Chartered Institute of Library and Information Professionals in Scotland

Endpiece

Once in a lifetime

Brian Osborne extols two gripping reads and one gripping event.

There are not too many things that can accurately be described as “once in a lifetime” events but the publication next year of the Oxford Dictionary of National Biography surely qualifies.

The old DNB has been a pillar of reference libraries for more than a century and with its supplementary volumes it fills both a vital need for a comprehensive British biographical source and a couple of shelves of most decent reference libraries. However librarians will have to face up to the daunting prospect of investing in a completely new, and completely indispensable, edition in 2004. A bit of budgetary planning and special pleading will be needed as the cost will be a fairly daunting £6,500 if you order before 30 September 2004. Thereafter the price goes up to £7,500; neither sum being the sort of spare money that I suspect many libraries will have lying around in these hard times. A pre-publication order will also get you free access to the online edition for 12 months.
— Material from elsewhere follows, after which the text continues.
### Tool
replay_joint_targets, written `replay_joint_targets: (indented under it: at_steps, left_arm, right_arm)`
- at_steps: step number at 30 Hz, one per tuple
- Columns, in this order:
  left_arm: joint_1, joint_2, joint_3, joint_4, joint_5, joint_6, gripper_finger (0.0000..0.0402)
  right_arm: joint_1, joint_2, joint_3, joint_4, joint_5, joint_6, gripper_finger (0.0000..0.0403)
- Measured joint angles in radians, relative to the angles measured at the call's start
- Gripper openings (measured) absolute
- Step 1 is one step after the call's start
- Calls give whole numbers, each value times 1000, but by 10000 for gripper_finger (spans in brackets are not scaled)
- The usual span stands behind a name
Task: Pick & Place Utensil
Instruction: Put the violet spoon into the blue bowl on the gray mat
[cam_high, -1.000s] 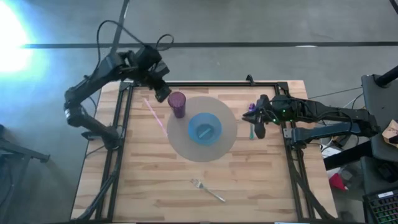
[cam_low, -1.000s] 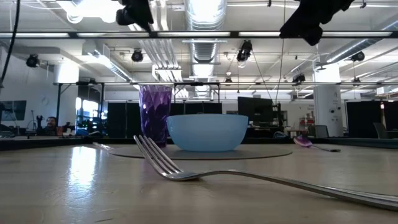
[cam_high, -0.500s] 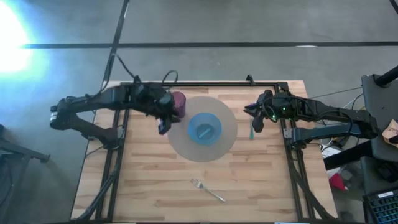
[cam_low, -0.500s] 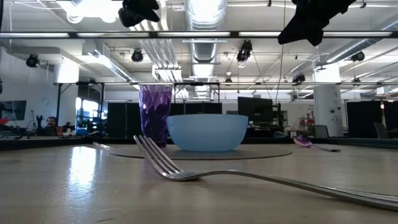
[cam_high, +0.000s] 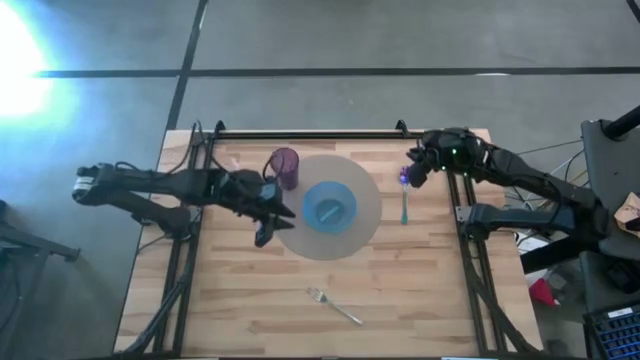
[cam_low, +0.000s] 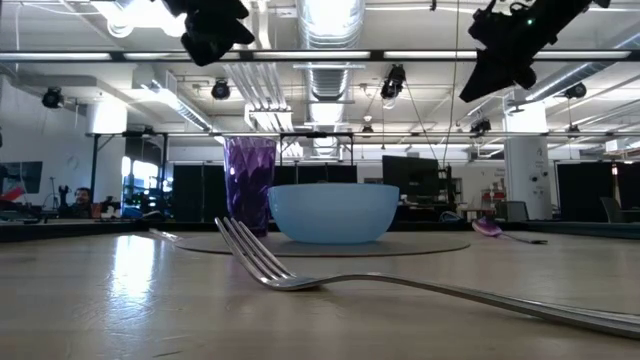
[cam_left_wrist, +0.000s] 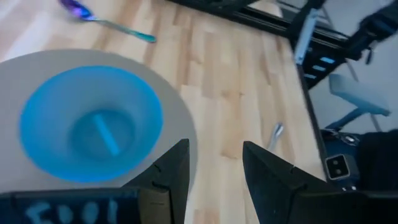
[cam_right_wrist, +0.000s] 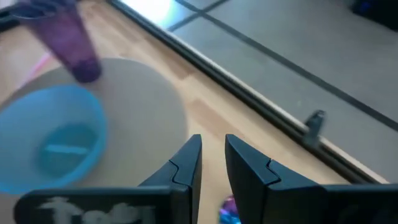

As one of 10,000 contributors to the work I saw with fascination something of the process that brought this £25m project to completion and the editorial efforts that have been made to make the new work inclusive, authoritative, comprehensive and, especially in the online edition, extremely accessible through multiple search options. It will be possible to search for the entries for every subject born in, say, Hamilton (one trusts for the sake of that fine town that somebody famous was born there) or for every subject who was a librarian (thank heavens for Sir Anthony Panizzi and Philip Larkin.)

Not quite in the “once in a lifetime” bracket but still notable enough is the Edinburgh International Book Festival – an event which, under the direction of Catherine Lockerbie has prospered remarkably, and which each August makes Charlotte Square one of the most lively and interesting places to be.

Undoubtedly one of the world’s leading book festivals in quality and size it represents a marvellous resource for anyone interested in books and writing, and is something in which Scotland should take a proper pride.

The Scottish Library Association for a number of years sponsored an event at the Book Festival – a sponsorship which aimed to demonstrate the Association’s support for the Festival, our involvement with the book world and our commitment to literature. Sadly this practice has fallen into desuetude (a word I have long yearned to have an excuse to use in print) and we are now only represented by a shelf of CILIPS publications in the book tent, which, as a grumpy former Honorary Publications Officer, I don’t really think is good enough. Undoubtedly we never recouped the cost of our sponsorship of events in additional publications sales – but that was hardly the point of the exercise.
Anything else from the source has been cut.